Every line of the material below needs to be copied exactly; omit the pictures.

- - - - -

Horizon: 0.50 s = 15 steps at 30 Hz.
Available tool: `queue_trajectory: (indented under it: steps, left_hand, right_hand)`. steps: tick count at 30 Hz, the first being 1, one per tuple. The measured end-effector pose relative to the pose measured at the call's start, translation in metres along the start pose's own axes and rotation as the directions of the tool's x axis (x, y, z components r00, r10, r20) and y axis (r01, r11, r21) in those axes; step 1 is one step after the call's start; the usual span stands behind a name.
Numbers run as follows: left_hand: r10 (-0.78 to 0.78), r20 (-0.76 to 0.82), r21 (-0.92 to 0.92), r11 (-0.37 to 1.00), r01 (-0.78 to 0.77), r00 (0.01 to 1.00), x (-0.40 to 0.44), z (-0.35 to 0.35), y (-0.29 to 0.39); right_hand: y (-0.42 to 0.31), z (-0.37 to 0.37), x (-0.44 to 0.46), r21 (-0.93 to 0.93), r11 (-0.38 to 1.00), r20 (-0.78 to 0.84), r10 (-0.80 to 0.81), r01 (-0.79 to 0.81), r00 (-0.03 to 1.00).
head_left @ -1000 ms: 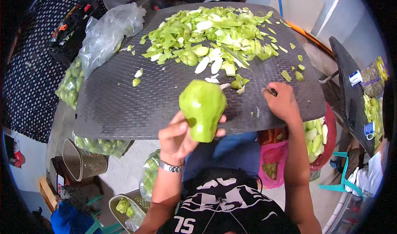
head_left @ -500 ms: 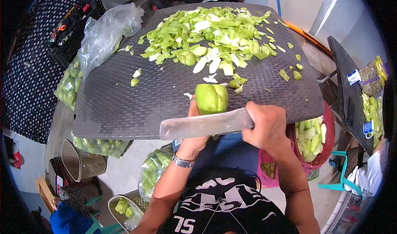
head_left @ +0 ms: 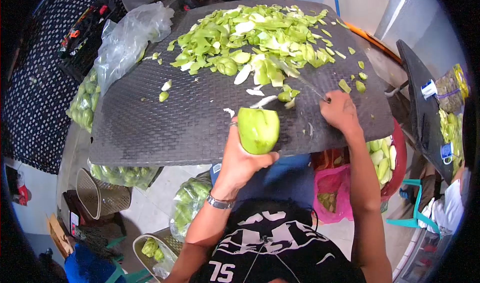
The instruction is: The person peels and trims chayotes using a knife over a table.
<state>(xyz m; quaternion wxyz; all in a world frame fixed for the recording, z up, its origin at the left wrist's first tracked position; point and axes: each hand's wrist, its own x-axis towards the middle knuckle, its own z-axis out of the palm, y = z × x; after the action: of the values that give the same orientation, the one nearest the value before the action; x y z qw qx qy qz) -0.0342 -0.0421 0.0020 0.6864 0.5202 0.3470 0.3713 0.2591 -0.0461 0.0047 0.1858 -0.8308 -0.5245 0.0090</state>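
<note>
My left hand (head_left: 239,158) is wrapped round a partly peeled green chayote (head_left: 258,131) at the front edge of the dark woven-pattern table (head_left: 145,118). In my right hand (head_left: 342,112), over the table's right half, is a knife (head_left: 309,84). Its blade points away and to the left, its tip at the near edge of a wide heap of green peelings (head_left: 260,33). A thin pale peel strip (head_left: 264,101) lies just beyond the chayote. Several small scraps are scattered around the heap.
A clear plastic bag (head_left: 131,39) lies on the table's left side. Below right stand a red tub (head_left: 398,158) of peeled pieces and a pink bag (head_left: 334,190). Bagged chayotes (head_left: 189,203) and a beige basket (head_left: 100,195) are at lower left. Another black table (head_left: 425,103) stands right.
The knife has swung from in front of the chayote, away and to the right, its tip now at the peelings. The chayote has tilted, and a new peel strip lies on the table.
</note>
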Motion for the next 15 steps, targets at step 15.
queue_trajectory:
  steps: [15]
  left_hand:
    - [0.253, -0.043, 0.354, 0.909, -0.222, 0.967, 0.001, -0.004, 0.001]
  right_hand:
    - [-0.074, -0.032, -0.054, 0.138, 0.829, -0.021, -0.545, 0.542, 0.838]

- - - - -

● **ANSWER TO THIS EXERCISE**
Horizon: 0.50 s = 15 steps at 30 Hz.
Available tool: `queue_trajectory: (indented under it: steps, left_hand, right_hand)`. steps: tick count at 30 Hz, the first being 1, one per tuple. The measured end-effector pose relative to the pose measured at the call's start, translation in metres along the start pose's own axes and rotation as the directions of the tool's x axis (x, y, z components r00, r10, r20) and y axis (r01, r11, r21) in those axes; step 1 is one step after the call's start; the usual span stands behind a name.
Numbers run as follows: left_hand: r10 (-0.78 to 0.78), r20 (-0.76 to 0.82), r21 (-0.92 to 0.92), r11 (-0.37 to 1.00), r01 (-0.78 to 0.77), r00 (0.01 to 1.00), x (-0.40 to 0.44), z (-0.35 to 0.35), y (-0.29 to 0.39); right_hand: y (-0.42 to 0.31), z (-0.37 to 0.37), x (-0.44 to 0.46), r21 (-0.93 to 0.93), r11 (-0.38 to 1.00), r20 (-0.78 to 0.84), r10 (-0.80 to 0.81), r01 (-0.79 to 0.81), r00 (-0.03 to 1.00).
head_left @ -1000 ms: 
head_left @ -500 ms: 
head_left @ +0 ms: 
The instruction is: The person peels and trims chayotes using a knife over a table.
<state>(xyz m; quaternion wxyz; all in a world frame fixed for the recording, z up, its origin at the left wrist's first tracked position; point and axes: each hand's wrist, its own x-axis towards the middle knuckle, its own z-axis out of the palm, y = z × x; after the action: of the values that give the same orientation, the one nearest the value before the action; x y z qw qx qy qz) -0.0342 -0.0421 0.0020 0.6864 0.5202 0.3470 0.3713 0.2591 -0.0461 0.0047 0.1858 -0.8308 -0.5245 0.0090</state>
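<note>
My left hand (head_left: 239,158) is wrapped round a partly peeled green chayote (head_left: 258,131) at the front edge of the dark woven-pattern table (head_left: 145,118). In my right hand (head_left: 342,112), over the table's right half, is a knife (head_left: 309,84). Its blade points away and to the left, its tip at the near edge of a wide heap of green peelings (head_left: 260,33). A thin pale peel strip (head_left: 264,101) lies just beyond the chayote. Several small scraps are scattered around the heap.
A clear plastic bag (head_left: 131,39) lies on the table's left side. Below right stand a red tub (head_left: 398,158) of peeled pieces and a pink bag (head_left: 334,190). Bagged chayotes (head_left: 189,203) and a beige basket (head_left: 100,195) are at lower left. Another black table (head_left: 425,103) stands right.
The knife has swung from in front of the chayote, away and to the right, its tip now at the peelings. The chayote has tilted, and a new peel strip lies on the table.
</note>
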Motion for the next 15 steps, targets at step 15.
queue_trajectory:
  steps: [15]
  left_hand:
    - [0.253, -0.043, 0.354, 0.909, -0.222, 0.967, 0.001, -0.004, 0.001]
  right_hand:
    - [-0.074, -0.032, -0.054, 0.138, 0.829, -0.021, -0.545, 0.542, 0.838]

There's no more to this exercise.